This year was big for my family. There were exciting times when important milestones were met such as walking and talking. Our family grew by one more when our daughter Grace was born in February. There were also hard times like when half our family was diagnosed with a rare genetic mutation. Whether it was a happy milestone or a difficult diagnosis, this past year brought life-changing memories. Here are some top moments from 2018.
Grace Marie was born in
February
Our third child Grace was born at the beginning of the year. Just like her brothers, she spent some time in the NICU after birth. She was later diagnosed with silent aspiration and got a feeding tube just like her brother Nicholas. Grace is growing really well and loves to eat. She’s actually on the growth chart!
Daniel learned to walk and talk
Daniel was born with clubbed foot, so he’s had to wear special shoes for most of his life; thus delaying his ability to walk on his own. He started walking independently just before his 2nd birthday. He’s learning how to run right now and go down stairs without holding on to anything. He also started talking more and lately his language is exploding. In therapy, we’re working on 5-word sentences and learning colors and numbers.
Autism diagnosis
After a long time wondering about Nicholas’s disabilities and delays, we finally got an answer when he was diagnosed with Autism just after his third birthday. We had a feeling he did, but it was a relief to get an answer that would open up more opportunities to give him the best life possible.

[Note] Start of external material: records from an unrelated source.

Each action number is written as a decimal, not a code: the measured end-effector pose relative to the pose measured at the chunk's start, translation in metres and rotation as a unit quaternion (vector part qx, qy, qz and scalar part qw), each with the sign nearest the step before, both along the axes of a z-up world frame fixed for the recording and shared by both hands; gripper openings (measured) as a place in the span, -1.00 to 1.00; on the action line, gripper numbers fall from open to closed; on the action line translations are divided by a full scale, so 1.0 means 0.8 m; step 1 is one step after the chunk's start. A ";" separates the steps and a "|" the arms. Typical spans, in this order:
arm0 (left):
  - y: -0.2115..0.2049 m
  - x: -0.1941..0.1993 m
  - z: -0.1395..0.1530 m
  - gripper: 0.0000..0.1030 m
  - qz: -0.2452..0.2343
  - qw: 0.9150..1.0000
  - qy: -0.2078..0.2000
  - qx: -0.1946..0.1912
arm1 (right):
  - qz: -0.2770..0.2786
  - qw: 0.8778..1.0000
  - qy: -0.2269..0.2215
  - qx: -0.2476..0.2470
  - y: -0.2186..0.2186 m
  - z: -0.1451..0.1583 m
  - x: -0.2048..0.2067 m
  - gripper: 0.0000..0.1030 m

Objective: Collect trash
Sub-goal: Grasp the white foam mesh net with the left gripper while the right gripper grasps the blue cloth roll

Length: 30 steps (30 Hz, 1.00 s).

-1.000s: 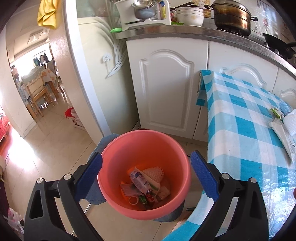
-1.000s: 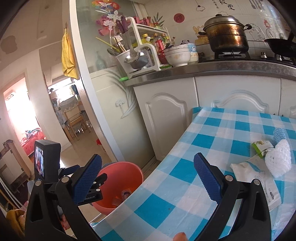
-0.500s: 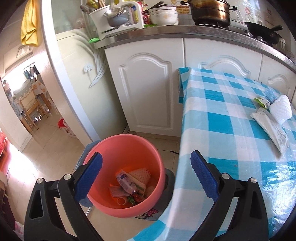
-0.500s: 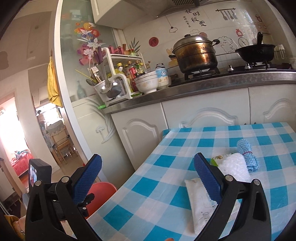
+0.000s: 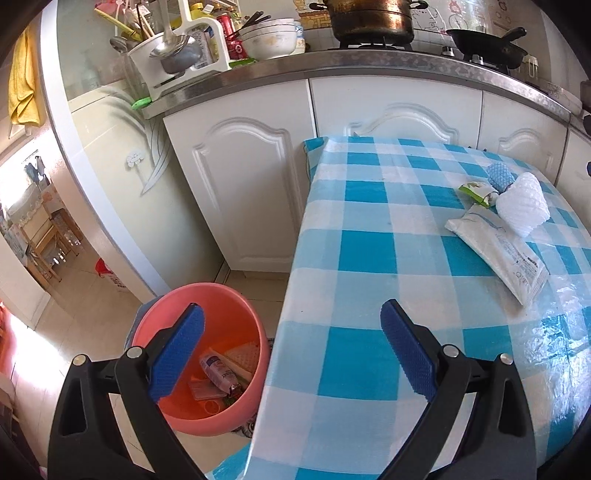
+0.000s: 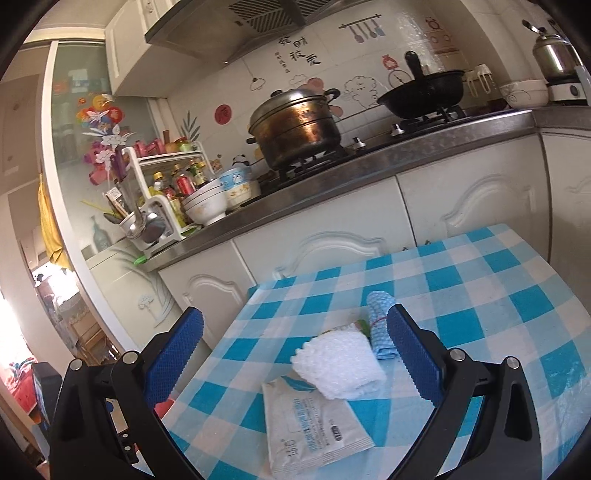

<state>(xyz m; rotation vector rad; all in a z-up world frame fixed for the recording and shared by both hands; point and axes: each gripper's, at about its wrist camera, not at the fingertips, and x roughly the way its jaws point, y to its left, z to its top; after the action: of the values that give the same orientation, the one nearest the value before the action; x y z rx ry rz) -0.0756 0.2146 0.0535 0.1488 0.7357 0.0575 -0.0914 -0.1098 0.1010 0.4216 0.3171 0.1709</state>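
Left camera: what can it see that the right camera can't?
Only the left view shows inside the pink bin on the floor, with wrappers already in it.

Only the right view shows the kettle, the wall stickers and the range hood.

Both show the checked table with the white pouch, foam net, blue cloth and green packet, plus the pot. Each sees its own open tool: left, right.
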 end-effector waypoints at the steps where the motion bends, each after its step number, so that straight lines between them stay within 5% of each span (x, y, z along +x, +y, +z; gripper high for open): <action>1: -0.006 0.001 0.001 0.87 -0.005 1.000 0.000 -0.001 | -0.007 1.000 0.005 0.005 -0.010 -0.003 0.001 0.91; 9: -0.056 0.005 0.003 0.87 -0.052 0.999 0.001 -0.001 | -0.045 0.998 0.026 0.043 -0.074 -0.020 0.006 0.91; 16: -0.117 0.005 0.010 0.87 -0.142 0.989 -0.006 -0.033 | -0.055 0.995 0.055 0.068 -0.112 -0.033 0.021 0.91; 23: -0.183 0.021 0.011 0.87 -0.216 0.975 -0.021 -0.049 | -0.016 0.985 0.104 0.138 -0.139 -0.049 0.066 0.91; 30: -0.245 0.061 -0.001 0.87 -0.257 0.965 -0.020 -0.047 | 0.028 0.981 0.143 0.129 -0.127 -0.060 0.114 0.91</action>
<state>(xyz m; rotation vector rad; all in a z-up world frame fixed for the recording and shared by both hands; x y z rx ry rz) -0.0272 0.0187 0.0528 0.2431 0.6399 -0.4670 0.0000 -0.2113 0.0532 0.6978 0.5931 0.2070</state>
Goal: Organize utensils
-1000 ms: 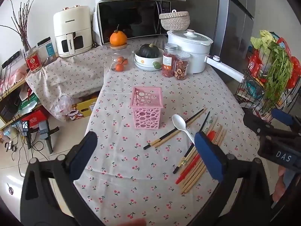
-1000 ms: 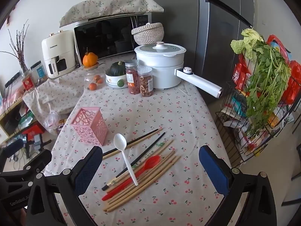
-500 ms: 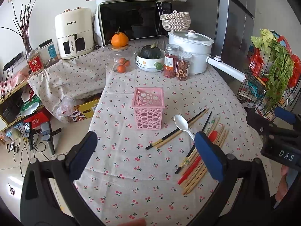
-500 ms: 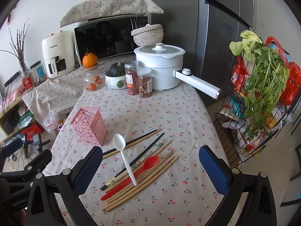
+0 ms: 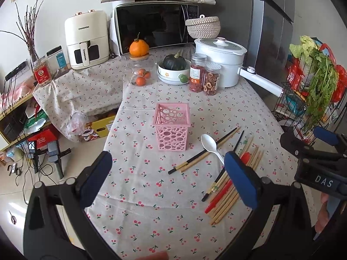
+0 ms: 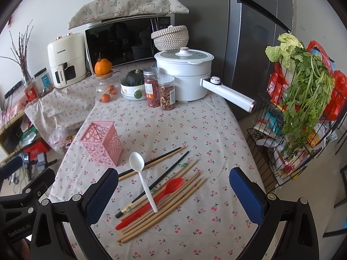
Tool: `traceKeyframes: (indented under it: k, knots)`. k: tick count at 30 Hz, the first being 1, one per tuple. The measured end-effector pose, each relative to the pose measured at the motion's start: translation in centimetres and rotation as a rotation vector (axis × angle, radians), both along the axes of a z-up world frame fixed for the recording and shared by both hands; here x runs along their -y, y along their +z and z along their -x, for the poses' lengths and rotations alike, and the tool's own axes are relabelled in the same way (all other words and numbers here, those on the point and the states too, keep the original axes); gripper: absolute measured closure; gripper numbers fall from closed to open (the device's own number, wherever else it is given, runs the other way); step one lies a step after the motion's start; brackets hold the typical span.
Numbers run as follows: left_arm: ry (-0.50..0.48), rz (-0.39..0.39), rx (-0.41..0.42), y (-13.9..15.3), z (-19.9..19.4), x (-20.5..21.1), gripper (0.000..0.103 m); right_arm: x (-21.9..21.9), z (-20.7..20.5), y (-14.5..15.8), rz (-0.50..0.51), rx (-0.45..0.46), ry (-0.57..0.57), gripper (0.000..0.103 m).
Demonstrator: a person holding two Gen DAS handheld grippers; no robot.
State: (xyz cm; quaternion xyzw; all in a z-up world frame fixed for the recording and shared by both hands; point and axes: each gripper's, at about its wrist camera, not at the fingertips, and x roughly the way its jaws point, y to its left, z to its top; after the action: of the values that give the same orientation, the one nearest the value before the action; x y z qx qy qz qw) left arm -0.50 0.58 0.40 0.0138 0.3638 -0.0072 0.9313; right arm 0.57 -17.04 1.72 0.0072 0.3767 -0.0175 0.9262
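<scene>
A pink perforated holder (image 5: 172,127) (image 6: 102,144) stands empty and upright on the cherry-print tablecloth. To its right lie a white spoon (image 5: 211,146) (image 6: 142,178), a red spoon (image 6: 159,197) (image 5: 219,197), and several wooden and black chopsticks (image 6: 164,203) (image 5: 205,151). My left gripper (image 5: 167,177) is open and empty, held above the table's near edge, short of the holder. My right gripper (image 6: 173,195) is open and empty, above the pile of utensils. The right gripper also shows at the right edge of the left wrist view (image 5: 314,151).
At the back stand a white pot with a long handle (image 6: 186,75), two spice jars (image 6: 160,92), a bowl with a squash (image 5: 174,69), a fruit jar (image 5: 141,73), a microwave (image 5: 156,28) and an air fryer (image 5: 86,39). A wire rack of greens (image 6: 303,108) stands right of the table.
Both grippers have drawn slightly back and up from the table; the objects look a little farther. Nothing on the table has moved and both grippers stay open.
</scene>
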Motion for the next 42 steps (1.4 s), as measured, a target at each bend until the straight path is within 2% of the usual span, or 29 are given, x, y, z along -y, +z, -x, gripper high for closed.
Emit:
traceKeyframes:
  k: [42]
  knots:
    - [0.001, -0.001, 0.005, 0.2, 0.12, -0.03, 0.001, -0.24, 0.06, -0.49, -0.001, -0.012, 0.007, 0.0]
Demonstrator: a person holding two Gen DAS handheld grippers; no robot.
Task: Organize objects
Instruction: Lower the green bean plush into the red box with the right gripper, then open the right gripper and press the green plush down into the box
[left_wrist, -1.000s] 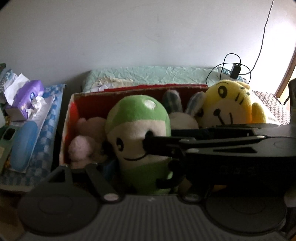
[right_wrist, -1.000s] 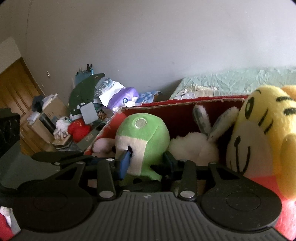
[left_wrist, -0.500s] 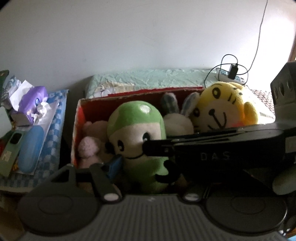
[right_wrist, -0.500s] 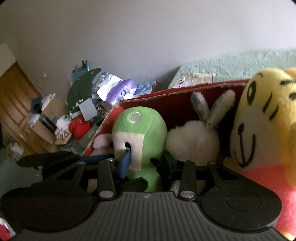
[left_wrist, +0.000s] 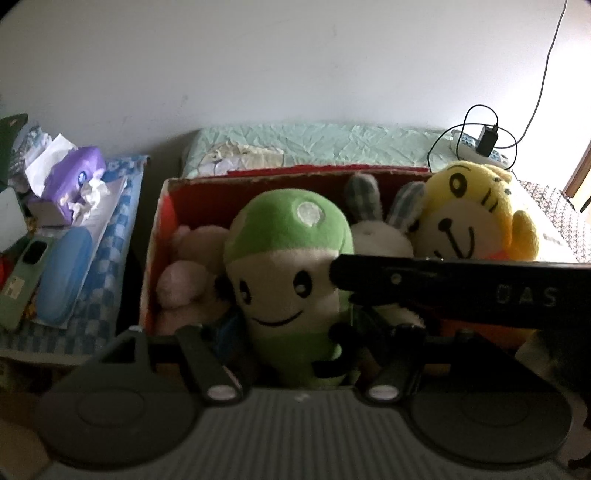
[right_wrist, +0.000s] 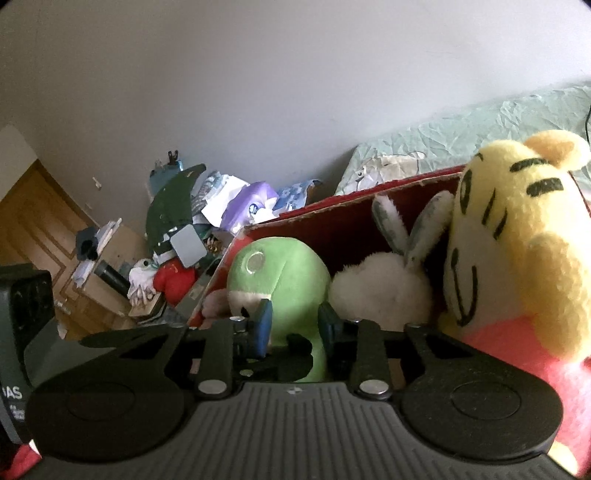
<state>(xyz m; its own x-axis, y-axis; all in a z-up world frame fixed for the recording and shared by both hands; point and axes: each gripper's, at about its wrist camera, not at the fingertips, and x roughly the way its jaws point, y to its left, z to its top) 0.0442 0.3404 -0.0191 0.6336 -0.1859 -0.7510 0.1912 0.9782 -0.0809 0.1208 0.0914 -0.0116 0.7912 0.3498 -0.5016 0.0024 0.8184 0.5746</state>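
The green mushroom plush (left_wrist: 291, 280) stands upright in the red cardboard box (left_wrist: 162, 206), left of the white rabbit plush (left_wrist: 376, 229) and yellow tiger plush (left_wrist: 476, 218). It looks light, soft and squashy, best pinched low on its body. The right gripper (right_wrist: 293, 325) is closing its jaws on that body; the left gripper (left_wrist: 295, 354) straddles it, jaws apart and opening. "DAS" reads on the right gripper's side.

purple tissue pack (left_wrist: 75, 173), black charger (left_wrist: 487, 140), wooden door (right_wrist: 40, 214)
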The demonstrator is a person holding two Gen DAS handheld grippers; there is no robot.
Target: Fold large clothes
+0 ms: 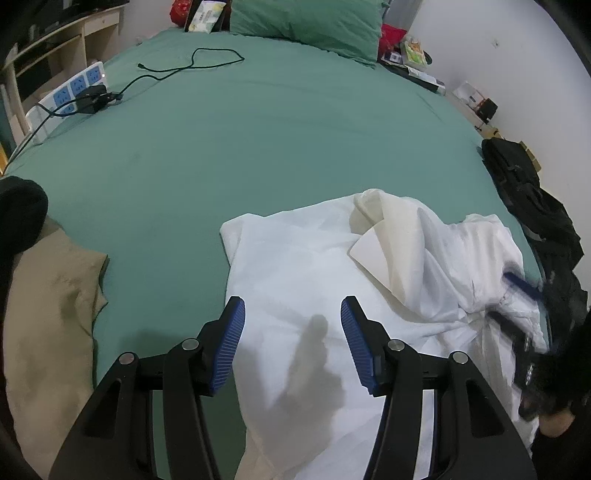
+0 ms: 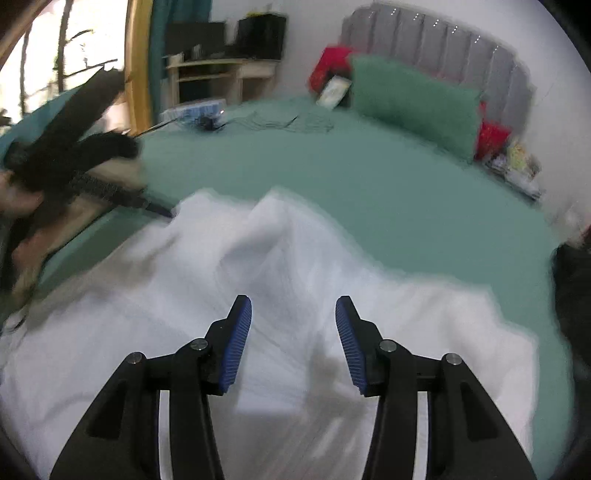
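Note:
A large white garment [image 1: 314, 266] lies crumpled on the green bed sheet [image 1: 258, 129], with a cream collar flap [image 1: 384, 229] turned up. My left gripper [image 1: 292, 314] is open and empty, hovering over the garment's left part. My right gripper also shows at the right edge of the left wrist view [image 1: 517, 306], blurred, at the garment's bunched right side. In the right wrist view the right gripper [image 2: 293, 314] is open over the white garment [image 2: 258, 266], and the picture is blurred by motion. The left gripper [image 2: 92, 184] shows there at the far left.
A tan cloth [image 1: 48, 295] lies at the bed's left front. A black garment [image 1: 532, 206] lies at the right edge. A power strip [image 1: 70, 92] and a black cable [image 1: 192, 66] lie at the far left. A green pillow [image 1: 306, 22] sits at the headboard.

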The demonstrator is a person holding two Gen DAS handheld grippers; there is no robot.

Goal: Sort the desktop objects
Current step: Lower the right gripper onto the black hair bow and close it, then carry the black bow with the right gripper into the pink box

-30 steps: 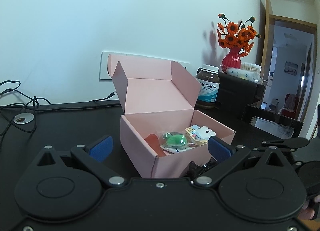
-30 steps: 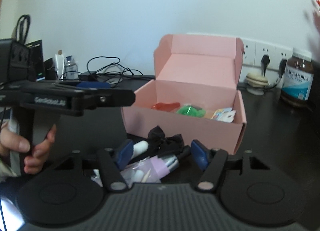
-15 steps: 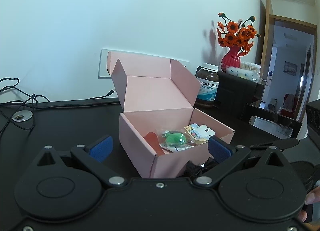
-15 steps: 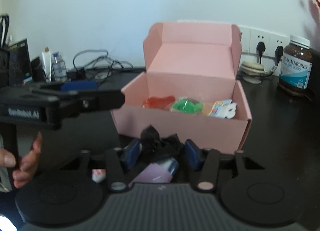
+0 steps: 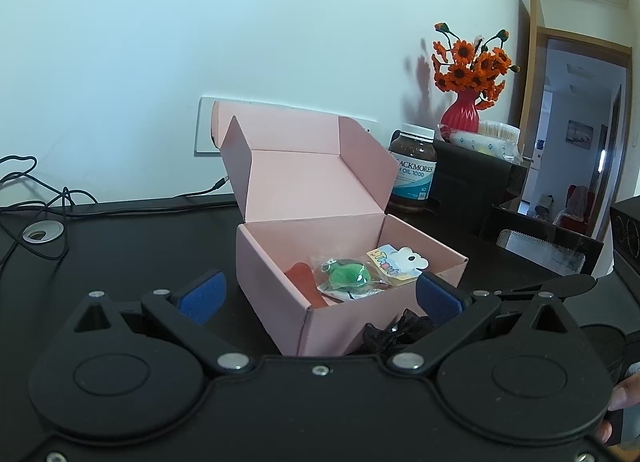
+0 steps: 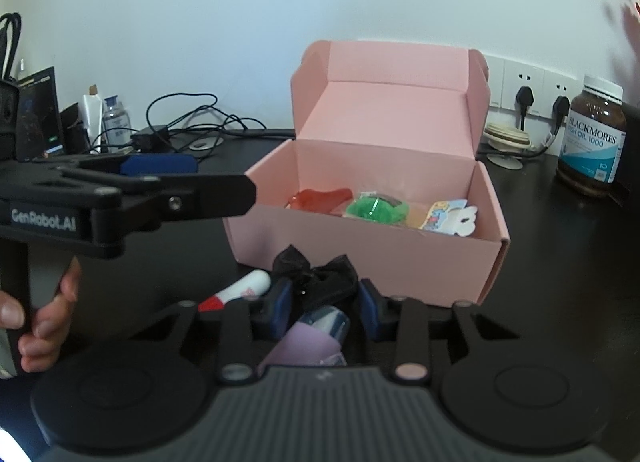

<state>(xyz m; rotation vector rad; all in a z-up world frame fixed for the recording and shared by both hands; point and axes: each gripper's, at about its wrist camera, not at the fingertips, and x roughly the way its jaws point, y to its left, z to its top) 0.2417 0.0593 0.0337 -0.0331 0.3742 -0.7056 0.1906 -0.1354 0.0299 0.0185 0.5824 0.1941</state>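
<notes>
An open pink box (image 6: 360, 250) stands on the black desk with its lid up; it also shows in the left wrist view (image 5: 276, 286). Inside lie a red item (image 6: 320, 198), a green toy in plastic (image 6: 376, 210) and a cartoon card (image 6: 450, 216). My right gripper (image 6: 324, 296) is shut on a black bow (image 6: 316, 276) just in front of the box. A white and red tube (image 6: 240, 290) and a purple-capped item (image 6: 316, 338) lie under it. My left gripper (image 5: 320, 294) is open and empty, left of the box.
A brown supplement jar (image 6: 594, 142) stands right of the box. Cables (image 6: 188, 118), small bottles (image 6: 114, 118) and a dark device (image 6: 38, 114) sit at the back left. A red vase of orange flowers (image 5: 464, 98) stands on a black cabinet (image 5: 476, 178) at the right.
My right gripper has closed its fingers onto the black bow and moved closer to the box. The left gripper has shifted slightly and stays open.
</notes>
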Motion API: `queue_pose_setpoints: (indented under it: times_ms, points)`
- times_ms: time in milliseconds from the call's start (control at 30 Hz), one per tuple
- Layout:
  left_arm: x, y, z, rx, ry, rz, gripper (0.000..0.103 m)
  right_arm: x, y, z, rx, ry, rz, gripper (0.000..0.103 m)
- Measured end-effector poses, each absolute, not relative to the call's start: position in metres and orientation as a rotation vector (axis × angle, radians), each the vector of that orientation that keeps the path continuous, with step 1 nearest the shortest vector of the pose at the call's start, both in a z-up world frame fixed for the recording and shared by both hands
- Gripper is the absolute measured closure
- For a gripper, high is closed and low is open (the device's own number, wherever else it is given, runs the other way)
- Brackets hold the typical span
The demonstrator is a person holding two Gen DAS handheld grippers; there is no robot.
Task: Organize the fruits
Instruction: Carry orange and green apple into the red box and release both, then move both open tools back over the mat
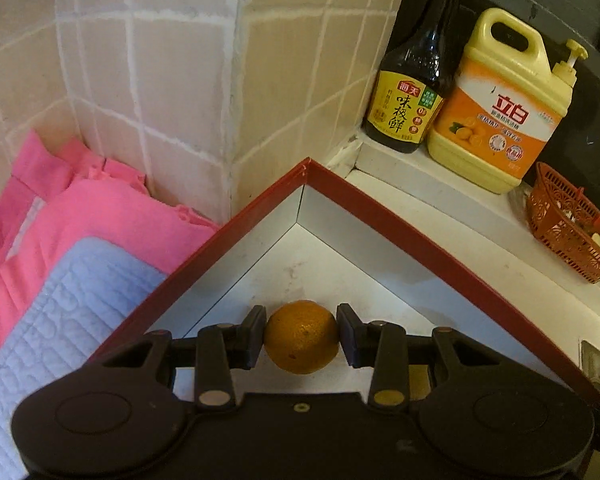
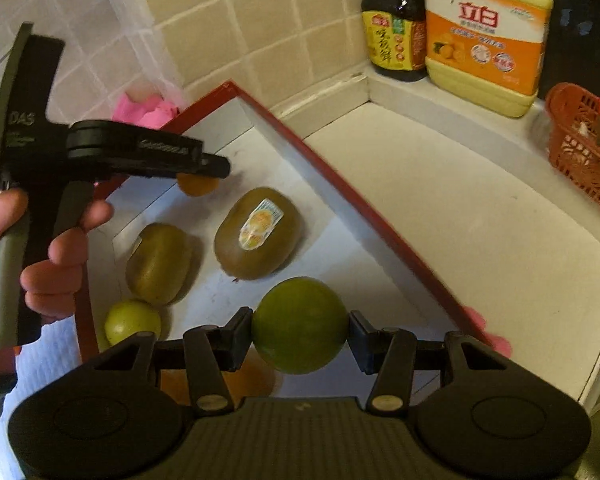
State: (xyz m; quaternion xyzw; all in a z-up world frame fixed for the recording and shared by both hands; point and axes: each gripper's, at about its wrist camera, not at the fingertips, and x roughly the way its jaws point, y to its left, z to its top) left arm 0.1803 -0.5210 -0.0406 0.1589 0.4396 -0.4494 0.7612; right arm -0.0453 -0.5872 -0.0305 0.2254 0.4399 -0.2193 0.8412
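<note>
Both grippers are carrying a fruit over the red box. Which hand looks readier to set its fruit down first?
Probably the left. The left gripper holds its orange low over bare floor in the box's far corner. The right gripper's green fruit hangs beside two kiwis.

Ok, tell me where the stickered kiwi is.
In the right wrist view the stickered kiwi lies mid-frame inside the red-rimmed box, right of the plain kiwi and just beyond the green fruit.

Both claws, left claw [image 1: 301, 336] and right claw [image 2: 300, 334], point steeply down, clamped.
</note>
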Motion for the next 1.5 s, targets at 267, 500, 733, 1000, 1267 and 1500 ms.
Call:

Exploring food after two years
Nicholas started touching, licking, tasting certain foods after two years of not eating anything. He has licked ice cream off a spoon multiple times and licked the juice from various fruits off his hands. A few weeks ago Nicholas bit off part of a Frito, chewed it, and swallowed.
ZNF462 genetic mutation diagnosis
In May, Nicholas and I (and later Grace) were diagnosed with a rare genetic mutation called ZNF462, something they both inherited from me. All three of us have the condition, but just different variants. I was born with a heart condition called Pulmonary Stenosis. The variant I have is obviously not as medically complicated as Nicholas and Grace. With Nicholas, he has autism, developmental delay, sensory processing disorder, silent aspiration, among other things. This is where his autism comes from. Grace also has silent aspiration and a little bit of a delay. This is something we could have never known about without doing genetic testing. Daniel does not have the gene.
Successful surgeries
Last summer Daniel had surgery on his back for tethered cord. Once his cord was released and could move freely, the doctor said she could see his cord expand by 1cm. Nicholas had a successful ear tube surgery about a month ago. We immediately saw an increase in vocalization and focus.
Walking with support
Nicholas started walking with the support of a walker earlier this year. It’s something he did a few times a week in therapy or at school. Now, he walks all the time in a walker that will hopefully be his last before being completely independent.
As I reflect on this past year, I can’t help but thank God for everything he’s blessed for my family. I hope 2019 brings even more growth and development from everyone. I hope Grace is the first one to crawl in our family. I wish to see Nicholas walk independently by his 4th birthday. And I hope Daniel will be the first to cease all therapies by the time he’s 3 years old.